I don’t want to live in a society that does these sort of things… I do not want to live in a world where everything I do and say is recorded. That is not something I am willing to support or live under.

What, one wonders, did Snowden think the N.S.A. did? Any marginally attentive citizen, much less N.S.A. employee or contractor, knows that the entire mission of the agency is to intercept electronic communications. Perhaps he thought that the N.S.A. operated only outside the United States; in that case, he hadn’t been paying very close attention. In any event, Snowden decided that he does not “want to live in a society” that intercepts private communications. His latter-day conversion is dubious.

This is . . . actually very well put. While I am open to the possibility that the monitoring of Verizon phone calls and the PRISM program might have been necessary in order to prevent future terrorist attacks, I am uncomfortable with these programs. Very uncomfortable, in fact. That having been written, I am also uncomfortable with vigilantes inside the United States government deciding what will and will not be kept secret. Yes, I am aware of the fact that without Snowden, we might never have known about these programs, or that we may have had to learn about them from another leaker, and obviously, I struggle with the irony of decrying a leak that informed me of a government program I don't particularly like and would like to see come to an end if at all possible. But I will be the first to admit that the United States government needs to be able to keep some secrets in order to be able to do its job, and that people like Edward Snowden make it very difficult for the United States government to carry out its legitimate functions, even as they may shine a spotlight on a disturbing government activity. 

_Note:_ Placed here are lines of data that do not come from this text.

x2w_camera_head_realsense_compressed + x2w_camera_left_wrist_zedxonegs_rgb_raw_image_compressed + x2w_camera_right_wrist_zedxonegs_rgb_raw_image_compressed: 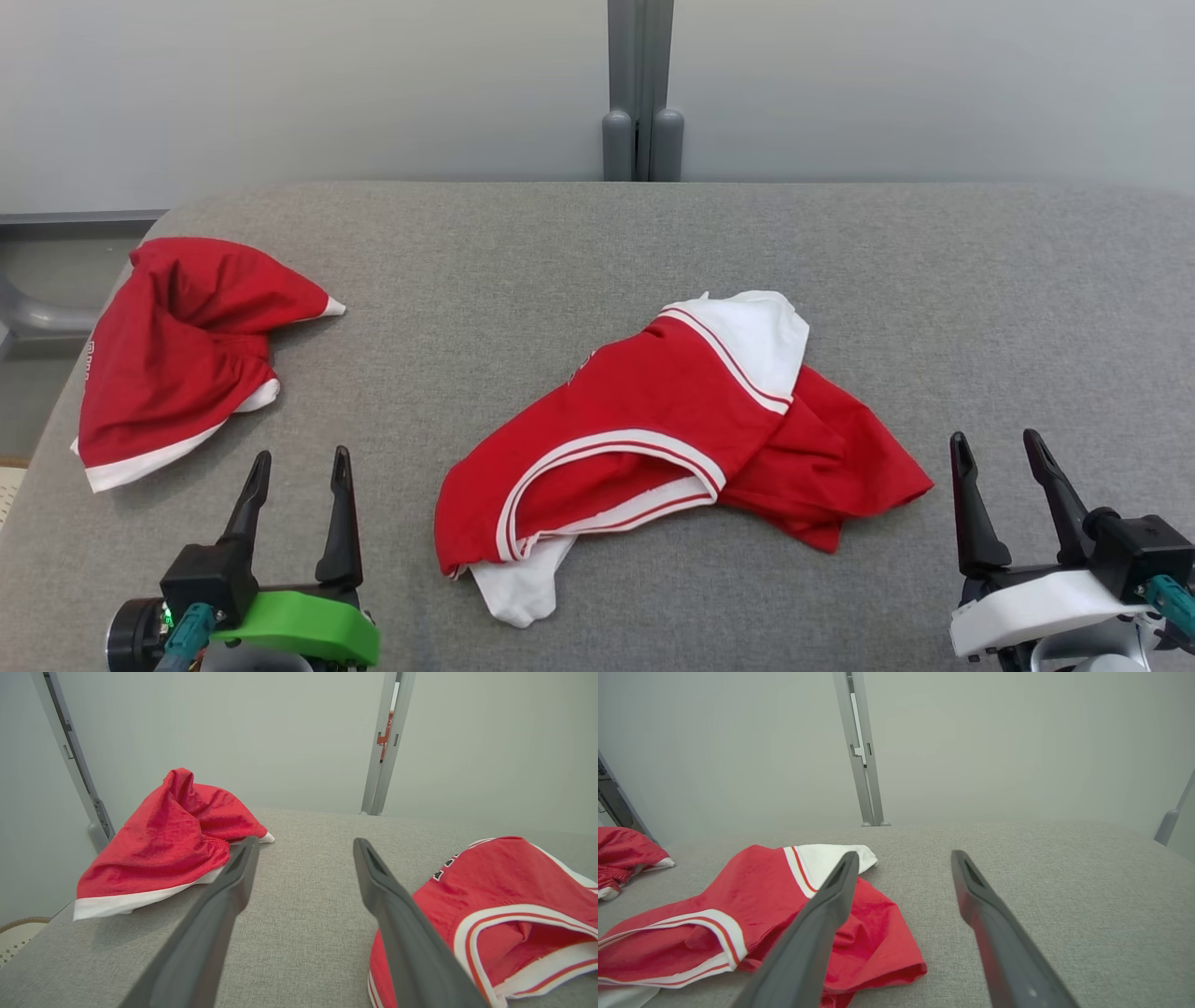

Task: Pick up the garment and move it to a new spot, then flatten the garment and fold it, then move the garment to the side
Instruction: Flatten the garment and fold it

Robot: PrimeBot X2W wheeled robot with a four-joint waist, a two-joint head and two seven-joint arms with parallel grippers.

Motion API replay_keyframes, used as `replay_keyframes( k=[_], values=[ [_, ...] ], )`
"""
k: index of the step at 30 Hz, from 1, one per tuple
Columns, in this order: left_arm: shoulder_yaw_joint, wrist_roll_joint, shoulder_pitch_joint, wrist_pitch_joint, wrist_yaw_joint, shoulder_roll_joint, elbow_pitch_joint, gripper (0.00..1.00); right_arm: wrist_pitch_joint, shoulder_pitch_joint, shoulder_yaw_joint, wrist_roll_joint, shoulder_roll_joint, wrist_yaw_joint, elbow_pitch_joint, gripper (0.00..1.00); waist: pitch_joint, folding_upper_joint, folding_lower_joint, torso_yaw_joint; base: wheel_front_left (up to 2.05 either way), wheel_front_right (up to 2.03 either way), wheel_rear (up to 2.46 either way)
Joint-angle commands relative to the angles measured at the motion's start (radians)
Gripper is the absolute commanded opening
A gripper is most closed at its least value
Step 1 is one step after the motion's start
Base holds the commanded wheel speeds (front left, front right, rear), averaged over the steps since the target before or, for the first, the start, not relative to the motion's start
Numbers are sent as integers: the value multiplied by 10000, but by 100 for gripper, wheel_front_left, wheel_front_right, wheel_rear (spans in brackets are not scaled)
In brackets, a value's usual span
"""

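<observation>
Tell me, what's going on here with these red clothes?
A two-armed robot is set to tidy clothes on a grey cloth-covered table. A crumpled red and white jersey lies in the middle, and a second red garment sits bunched at the left. Neither is being handled: the left gripper and right gripper hover open near the front edge, holding nothing.

Garment [653, 411] — a red jersey with red-and-white striped trim and white panels. I see it lying crumpled, unfolded, near the middle of the grey fabric surface [523, 252]. One white part bunches at its far edge, another pokes out beneath its near edge, and plain red cloth spreads to the right. Second red garment [177, 364] — white-hemmed, heaped and rumpled at the surface's left edge, well apart from the first.
</observation>
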Motion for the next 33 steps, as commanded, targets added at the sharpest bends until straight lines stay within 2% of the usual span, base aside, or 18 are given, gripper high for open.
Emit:
replay_keyframes(
  k=[1,7,11,24,33],
  values=[
    [48,164,162,-3,-22,38,0,100,-33,96,-24,-91,10,-17,-23,100,-33,0,0,-37,0,0,0],
    [-245,205,75,-3,-111,32,85,100,-33,-19,77,-97,83,-17,28,100,-36,0,0,-128,0,0,0],
    [-878,269,-183,-3,-177,24,219,100,-33,-177,206,-77,73,-17,76,100,66,0,0,-264,0,0,0],
    [-4610,-334,-1332,-3,-270,23,1360,100,-33,-750,610,58,-14,-17,152,100,899,0,0,-1386,0,0,0],
    [-6109,-993,-2555,-3,-274,29,2931,100,-33,-1227,703,144,42,-17,55,100,1818,0,0,-2244,0,0,0]
  ],
)
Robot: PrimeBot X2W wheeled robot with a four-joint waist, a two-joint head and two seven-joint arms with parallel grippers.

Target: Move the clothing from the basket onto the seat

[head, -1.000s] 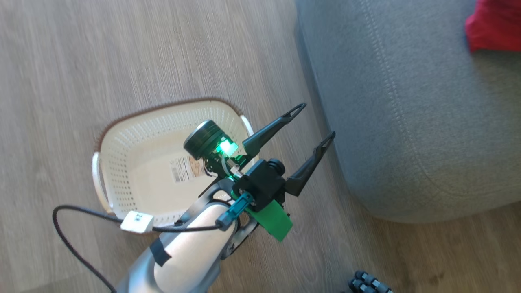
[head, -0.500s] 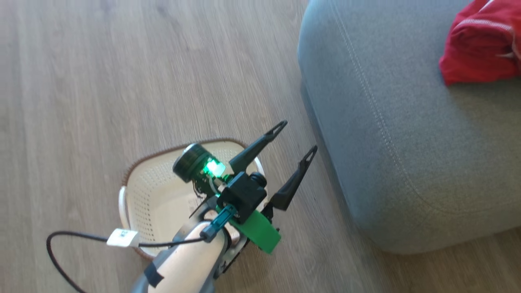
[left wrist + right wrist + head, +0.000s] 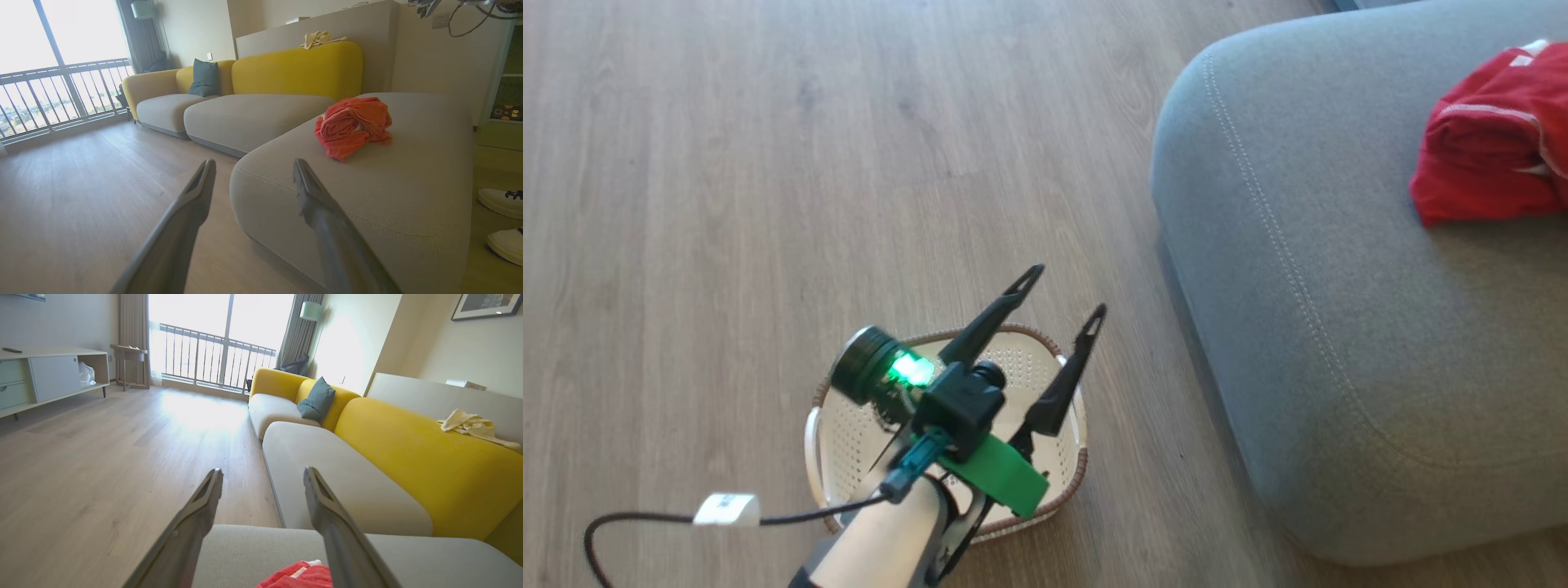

I am not as disturbed about agreeing with David Brooks, who also makes some very good points about Snowden:

For society to function well, there have to be basic levels of trust and cooperation, a respect for institutions and deference to common procedures. By deciding to unilaterally leak secret N.S.A. documents, Snowden has betrayed all of these things.

He betrayed honesty and integrity, the foundation of all cooperative activity. He made explicit and implicit oaths to respect the secrecy of the information with which he was entrusted. He betrayed his oaths.

He betrayed his friends. Anybody who worked with him will be suspect. Young people in positions like that will no longer be trusted with responsibility for fear that they will turn into another Snowden.

He betrayed his employers. Booz Allen and the C.I.A. took a high-school dropout and offered him positions with lavish salaries. He is violating the honor codes of all those who enabled him to rise.

He betrayed the cause of open government. Every time there is a leak like this, the powers that be close the circle of trust a little tighter. They limit debate a little more.

He betrayed the privacy of us all. If federal security agencies can’t do vast data sweeps, they will inevitably revert to the older, more intrusive eavesdropping methods.

He betrayed the Constitution. The founders did not create the United States so that some solitary 29-year-old could make unilateral decisions about what should be exposed. Snowden self-indulgently short-circuited the democratic structures of accountability, putting his own preferences above everything else.

Brooks appears to be much less disturbed about these government programs than I am. But that doesn't make his objections to Snowden's behavior any less valid.